* [WHAT IS REQUIRED]: Look through the data below for the line with "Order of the" and the line with "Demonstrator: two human", then output those two and all lines in between, exactly as written.

* [DATA FOR PROCESSING]:

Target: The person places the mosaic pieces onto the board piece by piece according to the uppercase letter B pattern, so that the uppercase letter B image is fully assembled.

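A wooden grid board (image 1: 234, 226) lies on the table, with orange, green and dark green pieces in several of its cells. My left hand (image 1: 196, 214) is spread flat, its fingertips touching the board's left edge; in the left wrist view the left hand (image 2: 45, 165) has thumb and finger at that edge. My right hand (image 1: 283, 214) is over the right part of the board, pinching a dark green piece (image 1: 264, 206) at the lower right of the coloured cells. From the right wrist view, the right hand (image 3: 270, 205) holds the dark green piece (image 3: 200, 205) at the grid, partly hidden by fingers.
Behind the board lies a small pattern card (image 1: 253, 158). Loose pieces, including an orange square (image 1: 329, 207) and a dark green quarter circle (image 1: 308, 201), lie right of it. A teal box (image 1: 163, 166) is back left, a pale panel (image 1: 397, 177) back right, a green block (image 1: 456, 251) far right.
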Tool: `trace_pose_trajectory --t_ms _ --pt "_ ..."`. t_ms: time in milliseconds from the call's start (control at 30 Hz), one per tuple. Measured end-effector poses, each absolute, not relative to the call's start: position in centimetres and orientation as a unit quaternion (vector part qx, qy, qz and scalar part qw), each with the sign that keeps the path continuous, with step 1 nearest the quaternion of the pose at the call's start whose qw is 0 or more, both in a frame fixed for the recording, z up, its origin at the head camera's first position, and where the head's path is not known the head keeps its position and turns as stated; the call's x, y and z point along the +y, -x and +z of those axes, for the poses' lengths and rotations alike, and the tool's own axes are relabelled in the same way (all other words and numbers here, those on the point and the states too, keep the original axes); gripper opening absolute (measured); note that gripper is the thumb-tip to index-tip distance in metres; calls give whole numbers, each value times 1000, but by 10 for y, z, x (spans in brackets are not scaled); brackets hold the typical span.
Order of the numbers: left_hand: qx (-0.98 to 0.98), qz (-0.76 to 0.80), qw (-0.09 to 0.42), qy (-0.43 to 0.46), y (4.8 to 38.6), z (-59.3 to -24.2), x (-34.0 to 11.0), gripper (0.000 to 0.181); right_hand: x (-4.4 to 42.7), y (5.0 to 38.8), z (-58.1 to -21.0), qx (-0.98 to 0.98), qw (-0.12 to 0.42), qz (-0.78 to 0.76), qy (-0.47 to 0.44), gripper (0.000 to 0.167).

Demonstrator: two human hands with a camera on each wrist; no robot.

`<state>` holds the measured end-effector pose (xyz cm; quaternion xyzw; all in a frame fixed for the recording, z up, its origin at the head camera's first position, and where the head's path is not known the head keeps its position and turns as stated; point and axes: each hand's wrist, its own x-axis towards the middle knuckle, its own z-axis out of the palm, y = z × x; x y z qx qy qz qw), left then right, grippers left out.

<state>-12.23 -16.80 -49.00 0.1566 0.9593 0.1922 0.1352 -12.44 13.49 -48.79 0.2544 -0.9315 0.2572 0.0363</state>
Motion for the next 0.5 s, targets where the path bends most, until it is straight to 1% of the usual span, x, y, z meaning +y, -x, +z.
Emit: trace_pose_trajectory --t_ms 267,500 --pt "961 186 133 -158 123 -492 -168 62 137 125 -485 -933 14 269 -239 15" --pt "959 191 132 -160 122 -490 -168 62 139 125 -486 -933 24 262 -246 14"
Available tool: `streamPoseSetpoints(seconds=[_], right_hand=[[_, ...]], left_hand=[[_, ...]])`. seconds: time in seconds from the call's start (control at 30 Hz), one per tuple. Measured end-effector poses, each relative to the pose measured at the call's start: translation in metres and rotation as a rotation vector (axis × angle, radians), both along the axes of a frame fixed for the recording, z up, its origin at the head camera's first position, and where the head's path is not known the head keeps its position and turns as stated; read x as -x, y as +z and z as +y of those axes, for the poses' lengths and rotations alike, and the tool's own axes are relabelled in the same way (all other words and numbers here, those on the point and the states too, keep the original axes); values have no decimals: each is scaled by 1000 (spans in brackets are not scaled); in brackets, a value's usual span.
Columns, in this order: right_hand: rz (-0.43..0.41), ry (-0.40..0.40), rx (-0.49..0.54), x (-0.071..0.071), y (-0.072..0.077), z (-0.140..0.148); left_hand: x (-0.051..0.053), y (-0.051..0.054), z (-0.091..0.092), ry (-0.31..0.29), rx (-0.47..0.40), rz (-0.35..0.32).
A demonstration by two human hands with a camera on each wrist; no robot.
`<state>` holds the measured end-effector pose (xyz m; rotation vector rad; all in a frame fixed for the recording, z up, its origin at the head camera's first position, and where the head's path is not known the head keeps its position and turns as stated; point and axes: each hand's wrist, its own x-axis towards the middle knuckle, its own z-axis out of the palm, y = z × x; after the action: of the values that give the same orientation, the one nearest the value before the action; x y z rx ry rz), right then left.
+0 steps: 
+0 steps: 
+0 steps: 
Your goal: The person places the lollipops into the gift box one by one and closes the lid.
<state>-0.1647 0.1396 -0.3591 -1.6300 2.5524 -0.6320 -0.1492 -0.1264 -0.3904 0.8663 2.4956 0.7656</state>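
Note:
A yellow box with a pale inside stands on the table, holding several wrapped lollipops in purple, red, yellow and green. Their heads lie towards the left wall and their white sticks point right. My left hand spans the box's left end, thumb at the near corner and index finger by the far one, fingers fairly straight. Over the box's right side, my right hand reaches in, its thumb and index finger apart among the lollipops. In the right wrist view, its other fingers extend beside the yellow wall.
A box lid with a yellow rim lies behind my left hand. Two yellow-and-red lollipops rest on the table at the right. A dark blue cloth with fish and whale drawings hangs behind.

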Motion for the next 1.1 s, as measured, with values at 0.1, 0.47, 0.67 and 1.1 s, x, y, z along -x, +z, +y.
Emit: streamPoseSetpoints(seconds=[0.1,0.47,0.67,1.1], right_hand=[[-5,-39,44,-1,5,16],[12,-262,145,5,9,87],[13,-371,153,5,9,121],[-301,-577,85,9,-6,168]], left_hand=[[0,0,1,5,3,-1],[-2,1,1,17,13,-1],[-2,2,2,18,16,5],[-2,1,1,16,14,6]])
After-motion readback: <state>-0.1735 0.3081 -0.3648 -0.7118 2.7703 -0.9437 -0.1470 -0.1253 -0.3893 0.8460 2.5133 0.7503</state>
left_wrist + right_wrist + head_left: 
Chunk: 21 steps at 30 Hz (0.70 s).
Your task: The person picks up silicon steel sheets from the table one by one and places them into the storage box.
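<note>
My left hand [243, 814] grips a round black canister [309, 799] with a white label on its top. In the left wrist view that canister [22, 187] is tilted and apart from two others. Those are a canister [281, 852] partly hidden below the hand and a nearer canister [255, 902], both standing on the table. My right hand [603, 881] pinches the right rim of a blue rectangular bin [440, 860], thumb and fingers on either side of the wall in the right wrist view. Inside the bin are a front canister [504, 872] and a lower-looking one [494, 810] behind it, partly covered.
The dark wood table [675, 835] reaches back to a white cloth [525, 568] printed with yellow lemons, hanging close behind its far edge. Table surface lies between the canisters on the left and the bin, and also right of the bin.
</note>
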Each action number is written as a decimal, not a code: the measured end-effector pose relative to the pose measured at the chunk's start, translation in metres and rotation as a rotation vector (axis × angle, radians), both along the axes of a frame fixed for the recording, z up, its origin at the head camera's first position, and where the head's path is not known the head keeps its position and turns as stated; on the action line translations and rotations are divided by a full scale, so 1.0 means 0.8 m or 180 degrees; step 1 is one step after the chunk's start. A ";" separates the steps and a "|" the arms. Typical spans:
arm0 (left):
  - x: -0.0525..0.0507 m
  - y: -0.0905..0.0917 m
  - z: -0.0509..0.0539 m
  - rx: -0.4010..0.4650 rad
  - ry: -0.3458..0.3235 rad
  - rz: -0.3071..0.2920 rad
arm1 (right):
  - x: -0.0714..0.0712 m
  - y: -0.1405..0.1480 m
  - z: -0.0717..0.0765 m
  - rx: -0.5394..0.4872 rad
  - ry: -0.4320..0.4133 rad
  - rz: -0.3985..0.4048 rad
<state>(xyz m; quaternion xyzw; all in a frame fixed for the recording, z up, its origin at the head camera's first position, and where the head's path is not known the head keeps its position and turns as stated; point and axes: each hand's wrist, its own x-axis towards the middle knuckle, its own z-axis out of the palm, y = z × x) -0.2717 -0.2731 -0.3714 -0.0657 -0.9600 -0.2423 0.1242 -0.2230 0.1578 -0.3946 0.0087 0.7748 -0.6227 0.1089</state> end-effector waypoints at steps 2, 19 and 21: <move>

* [FINISHED EXERCISE]:
Order of the numbers: left_hand: qx (-0.98 to 0.98), qz (-0.76 to 0.80), qw (-0.09 to 0.42), qy (-0.43 to 0.46), y (4.8 to 38.6), z (-59.3 to -24.2), x (-34.0 to 11.0), gripper (0.000 to 0.181); right_hand: x (-4.4 to 42.7), y (5.0 to 38.8), z (-58.1 to -21.0), qx (-0.98 to 0.98), qw (-0.12 to 0.42), qz (-0.78 to 0.76), qy (-0.47 to 0.44), gripper (0.000 to 0.167).

Demonstrator: two human hands with a camera on each wrist; no robot.

There is no more to the answer.